Tuesday, October 30, 2007

FO: They Just Keep Coming!

Once upon a time, Margie bought some blue yarn. (Yeah, I know, you've heard this story before, but this one has a different ending.) Margie bought Rowan Scottish Tweed to make a sweater, which she did. She knitted a beautiful cardigan with indigo button bands. But it wasn't quite right. Was it too big? Too small? Too hot? Not quite what she expected? All of these things have happened before to Margie's, so pick a reason and that's why she decided to rip it out. But what became of the yarn? Some of the yarn went on to be a French market bag with fair isle, but it was a disaster. Should she make another bonnet hat? Margie just wasn't sure.

But then her oldest son asked if she would make him a sweater vest. "Well, okay," Margie said. "But you better be satisfied with it, however it turns out!" (A strange request coming from Margie, but that's the difference between knitting for yourself and knitting for somebody else.)

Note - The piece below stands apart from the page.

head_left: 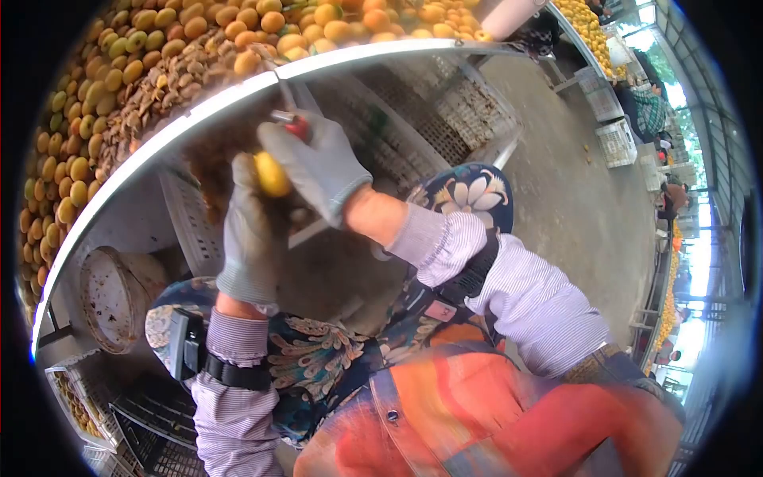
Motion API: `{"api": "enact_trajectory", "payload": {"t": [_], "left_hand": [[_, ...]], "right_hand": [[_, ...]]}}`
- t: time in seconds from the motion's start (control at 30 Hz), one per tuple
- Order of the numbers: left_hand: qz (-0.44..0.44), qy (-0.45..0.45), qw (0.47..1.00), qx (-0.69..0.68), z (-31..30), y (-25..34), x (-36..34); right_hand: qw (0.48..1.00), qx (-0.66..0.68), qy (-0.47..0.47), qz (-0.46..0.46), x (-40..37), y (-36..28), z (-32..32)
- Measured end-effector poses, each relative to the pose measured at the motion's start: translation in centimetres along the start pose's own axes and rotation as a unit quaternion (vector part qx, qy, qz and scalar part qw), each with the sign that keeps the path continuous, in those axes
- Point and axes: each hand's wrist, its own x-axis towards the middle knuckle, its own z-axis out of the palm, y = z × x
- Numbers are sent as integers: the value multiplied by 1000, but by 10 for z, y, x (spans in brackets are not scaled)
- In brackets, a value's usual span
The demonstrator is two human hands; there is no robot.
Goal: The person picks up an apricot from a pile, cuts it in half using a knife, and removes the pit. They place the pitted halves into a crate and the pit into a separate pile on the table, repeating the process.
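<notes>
My left hand (248,234), in a grey work glove, is closed around a yellow apricot (272,175) just below the table rim. Close beside it, my right hand (322,163), gloved in the same grey, grips a small red-handled tool (296,127) with a shiny metal part. The tool's working end is blurred, so its kind is not clear. Both hands meet over the gap between my knees and the table (151,151). Beyond the rim lies a heap of orange apricots (338,32), with a pile of brown pits (171,95) among them.
Under the table stand white plastic crates (425,103) and a dirty round bucket (107,298). A black crate (155,425) sits at lower left. Concrete floor (564,191) stretches right, where more crates (616,143) and people (648,107) are beside other fruit tables.
</notes>
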Motion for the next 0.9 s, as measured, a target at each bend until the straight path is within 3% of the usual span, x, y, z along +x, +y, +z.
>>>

Lucky for Marty, the sweater vest came out just fine!

He even stopped by the shop to show us. He even said, "Tell my mom I stopped by wearing the vest!"

He even brought Irene for a witness. Look at the two of them: those Mudds were just born to wear hats!

In other knitting news, Wendi came to last week's Stitch and Bitch wearing her Wicked sweater by Zephyr Style, knitted out of Art Yarns Merino.

And Pam stopped by in her Calmer vest. The pattern called for a wool tweed yarn, but Pam substituted a cotton/acrylic blend to make it a more versatile piece. And doesn't she look festive?

And here are Leslie and Heather showing off their fingerless gloves with a dainty Queen wave. Leslie's is made out of Mission Falls wool in one of the new tri-colors and Heather's is Debbie Bliss cashmerino aran. Don't they look Fetching?

Saturday, October 20, 2007

Finished Objects and New Yarn!

Since the weather has cooled down a bit, a lot more hand knit sweaters have come out of hiding. Mitzi showed up in her Katia Jamaica pullover like it wasn't a big deal. She did such a good job, half the folks in the shop at the time didn't realize she had made her sweater.

Cindy has continued making Buttonhole Bags like there's no tomorrow. I love this combination of Gray and Yellow Lamb's Pride and the Louisa Harding Flotsam (now 30% off).

And remember the hat I started making from two failed and frogged projects? Heather loved it and decided to make it for a friend, with some Fetching fingerless mitts to match.

And now for the new yarn!
The Naturwolle is a beautiful variegated yarn that felts like a dream and works up to the same gauge as Lamb's Pride Bulky. (I made this felted bag last year at the movies. Literally. I knitted the bottom waiting for the lights to dim, picked up the stitches in time for the previews, and was knitting the straps in the car on the way to the pizza place.)

Just check out all the amazing colors.

And you may all remember the O-wool hat Cindy was working on before.

Well, the O-wool came in this week. Check out all the beautiful colors!

Friday, October 12, 2007

A Cavalcade of Pictures

I have taken so many pictures in the last two weeks that haven't found their way onto the blog yet. So instead of crafting individual blog entries to showcase one or two pictures, I decided to load up one entry with as many images as blogger will allow and just describe them. (If this isn't evidence that I need a Flickr account, I don't know what is. Plus, Ravelery won't let you post non-Flickr photos.) Let the Cavalcade begin!

Suzanne spent last weekend spinning at the Little Loom House booth at St. James.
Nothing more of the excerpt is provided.